Now, I’m no stranger to death- it comes with the territory of Chaplaincy. And every death is a tragedy; no wonder it is called “the last enemy” in some religious traditions. But the passing of a beautiful young woman of 38 seems to me senseless. So much to give; so much to do and experience; and neither my theology, nor any other view of the world, can fully cope with this. Religions tend to speak of a life after death (and let’s hope that’s right) but even if you have another world view, it is possible to make a some sense out of Catherine’s passing, as impossible as it seems. And if that sounds like I’m preaching or pedalling easy answers, I’m not. I’m just conveying what the Amies family say in the article above.
Toby, Catherine’s brother says: “If there is any point to death, especially a death that seems way too soon, surely it has to be to improve life, to urge those of us that remain to live better than ever before?”
Amazingly, Catherine did that as he life ended. By donating her organs she save and improved the lives of five people.
And Michael, her father, has also made the world a better place. He is Chairman of Worcestershire Acute Trust Organ Donation Committee and works tirelessly campaigning to get others to register for organ donation.
Helping someone to live after your death makes a difference to the world. After all my life is diminished by the death of each human being.

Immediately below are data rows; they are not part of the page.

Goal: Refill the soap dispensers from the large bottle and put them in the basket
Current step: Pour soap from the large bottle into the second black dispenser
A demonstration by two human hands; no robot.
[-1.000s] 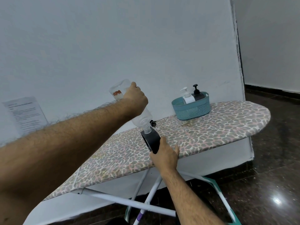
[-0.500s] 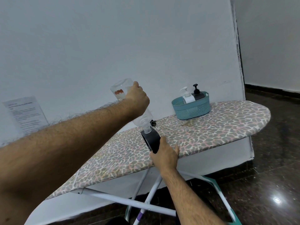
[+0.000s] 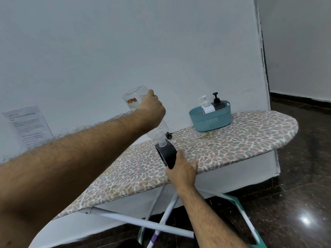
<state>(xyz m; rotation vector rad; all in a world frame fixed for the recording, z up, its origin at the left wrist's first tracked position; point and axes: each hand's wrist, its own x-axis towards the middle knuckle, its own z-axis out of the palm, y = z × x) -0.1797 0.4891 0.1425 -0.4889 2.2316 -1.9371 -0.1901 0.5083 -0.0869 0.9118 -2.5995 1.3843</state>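
Note:
My left hand [image 3: 152,109] grips a large clear bottle [image 3: 133,100], tipped mouth-down so its neck meets the open top of a black soap dispenser [image 3: 167,154]. My right hand [image 3: 182,170] holds that dispenser tilted over the ironing board [image 3: 232,140]. A black pump head [image 3: 168,136] lies on the board just behind the dispenser. At the far right of the board stands a teal basket [image 3: 211,120] holding a white dispenser [image 3: 206,106] and a black dispenser [image 3: 218,102], both with pumps on.
The board has a leopard-print cover and crossed white legs [image 3: 161,212] below. A white wall panel stands close behind it. A printed paper sheet [image 3: 26,126] is on the wall at left. Dark glossy floor [image 3: 295,203] lies to the right.
The large bottle has tipped slightly steeper and shifted a little to the right. The right hand and the black dispenser have stayed put.

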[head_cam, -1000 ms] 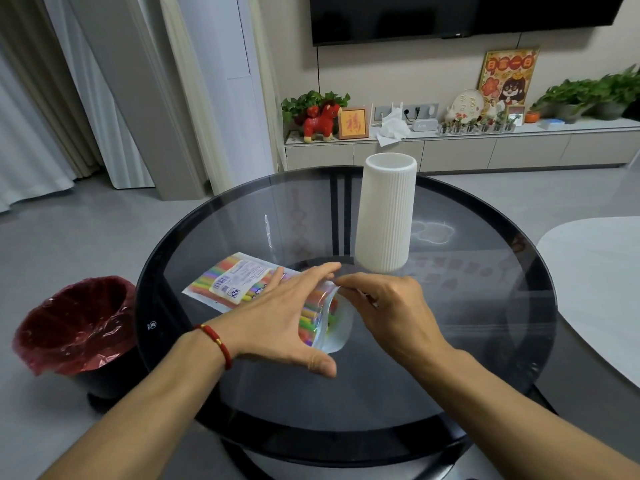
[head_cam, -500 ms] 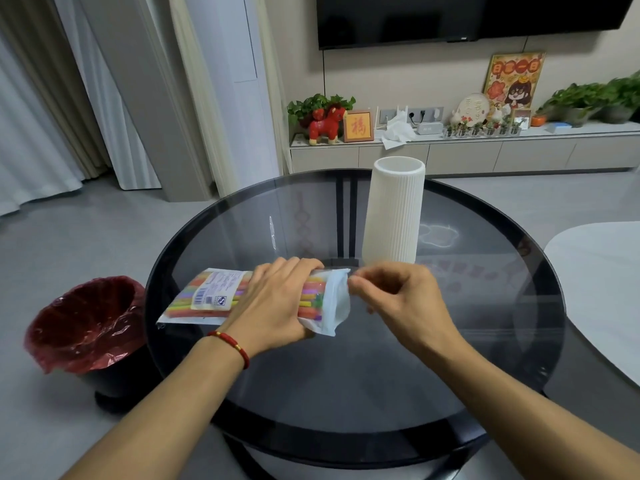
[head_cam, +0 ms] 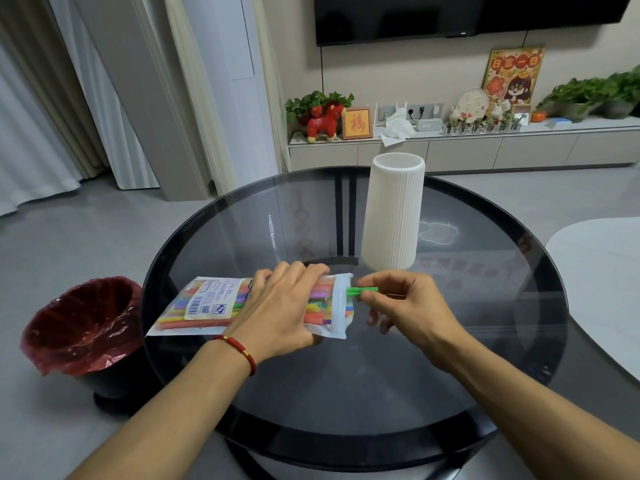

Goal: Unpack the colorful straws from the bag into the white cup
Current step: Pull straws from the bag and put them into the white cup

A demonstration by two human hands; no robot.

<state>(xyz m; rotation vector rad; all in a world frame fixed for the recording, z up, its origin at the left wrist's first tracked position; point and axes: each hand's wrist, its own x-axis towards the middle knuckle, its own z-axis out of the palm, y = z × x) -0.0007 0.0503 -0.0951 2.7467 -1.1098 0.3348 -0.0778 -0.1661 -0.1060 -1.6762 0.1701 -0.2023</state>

To my shame, I realise that I am not an organ donor. But because of Cahterine’s story, today I will discuss it with my family and register for organ donation at http://www.organdonation.nhs.uk.
And so Catherine was posthumously honoured with an award presented to her parents at St. Jame’s Palace; rightly so.
And in a personal email in which Michael invited me to post Catherine’s story, he moved me immensely when he said:
“By all means use it if you would like to! It was a great occasion for us. But mainly for Catherine, who would have loved the ceremony.”
Fining meaning in loss is precarious work. Let this family stand as an inspiration.